Parental Incarceration, Identity, and Adult Children's Antisocial Behavior

Date of Award


Document Type


Degree Name

Doctor of Philosophy (Ph.D.)



First Advisor

Monica Longmore (Advisor)

Second Advisor

Wendy Watson (Other)

Third Advisor

Peggy Giordano (Committee Member)

Fourth Advisor

Wendy Manning (Committee Member)

Fifth Advisor

Raymond Swisher (Committee Member)


Although parental incarceration is associated with adolescent and adult children's antisocial activity, the underlying mechanisms explaining this association have not been fully examined. I assessed whether parental incarceration was associated with identifying as a troublemaker/partier during adolescence and, subsequently, young adulthood. I also examined identity as a mediator in the association between parental incarceration and general antisocial behavior, instrumental crime, and arrest during young adulthood. For each of these analyses, I also examined whether the importance of parents' approval moderated the influence of parental incarceration. For all young adult outcomes, I separately assessed the influence of maternal and paternal incarceration. Lastly, I examined the direct and indirect effects of parental incarceration on antisocial behavior and instrumental crime during young adulthood using structural equation modeling. For my theoretical lens, I drew on labeling theory and the integrated psychosocial model of criminal social identity.
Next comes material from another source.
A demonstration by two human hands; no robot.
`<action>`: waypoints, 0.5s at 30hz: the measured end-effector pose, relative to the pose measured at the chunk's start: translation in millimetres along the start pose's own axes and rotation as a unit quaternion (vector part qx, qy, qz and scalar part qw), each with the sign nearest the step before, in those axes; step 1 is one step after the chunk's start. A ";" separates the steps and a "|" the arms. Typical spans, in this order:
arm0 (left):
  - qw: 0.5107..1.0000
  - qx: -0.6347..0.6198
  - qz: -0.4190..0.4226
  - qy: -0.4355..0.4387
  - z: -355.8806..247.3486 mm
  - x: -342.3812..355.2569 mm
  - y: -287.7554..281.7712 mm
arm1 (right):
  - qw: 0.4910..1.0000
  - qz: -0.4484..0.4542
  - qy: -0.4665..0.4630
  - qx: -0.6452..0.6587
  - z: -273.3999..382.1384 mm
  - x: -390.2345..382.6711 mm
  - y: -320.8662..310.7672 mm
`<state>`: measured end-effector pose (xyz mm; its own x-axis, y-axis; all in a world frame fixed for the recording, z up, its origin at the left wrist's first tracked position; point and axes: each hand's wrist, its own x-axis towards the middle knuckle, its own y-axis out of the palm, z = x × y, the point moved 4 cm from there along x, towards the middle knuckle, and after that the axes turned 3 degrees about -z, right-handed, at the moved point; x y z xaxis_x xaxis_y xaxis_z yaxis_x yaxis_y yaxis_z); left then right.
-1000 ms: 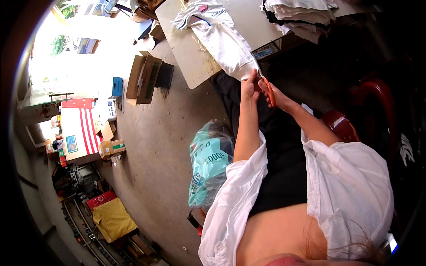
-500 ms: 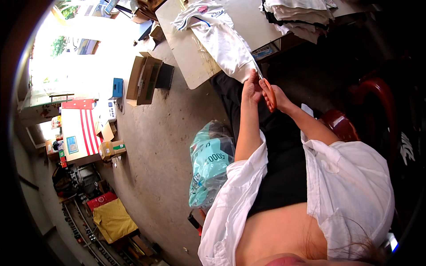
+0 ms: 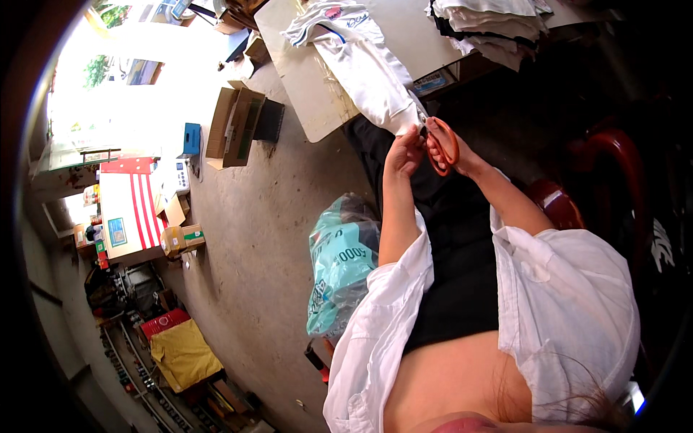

I used longitudinal data from the Toledo Adolescent Relationships Study (TARS) (n = 1,321) and official incarceration records. Parental incarceration was positively associated with identifying as a troublemaker/partier during adolescence and young adulthood, but only for those for whom parental approval was important. Parental incarceration was positively associated with adults' behavioral outcomes, and identifying as a troublemaker/partier, in part, mediated these associations. I also found that maternal, compared to no maternal, incarceration exhibited a strong positive effect, whereas paternal, compared to no paternal, incarceration was not as strong or consistent of an effect. Analyses also provided evidence that maternal incarceration only influenced behavior among young adults who desired parental approval. Finally, structural equation models illustrated that parental incarceration indirectly influenced young adults' involvement in antisocial behavior and instrumental crime through identifying as a troublemaker/partier during adulthood.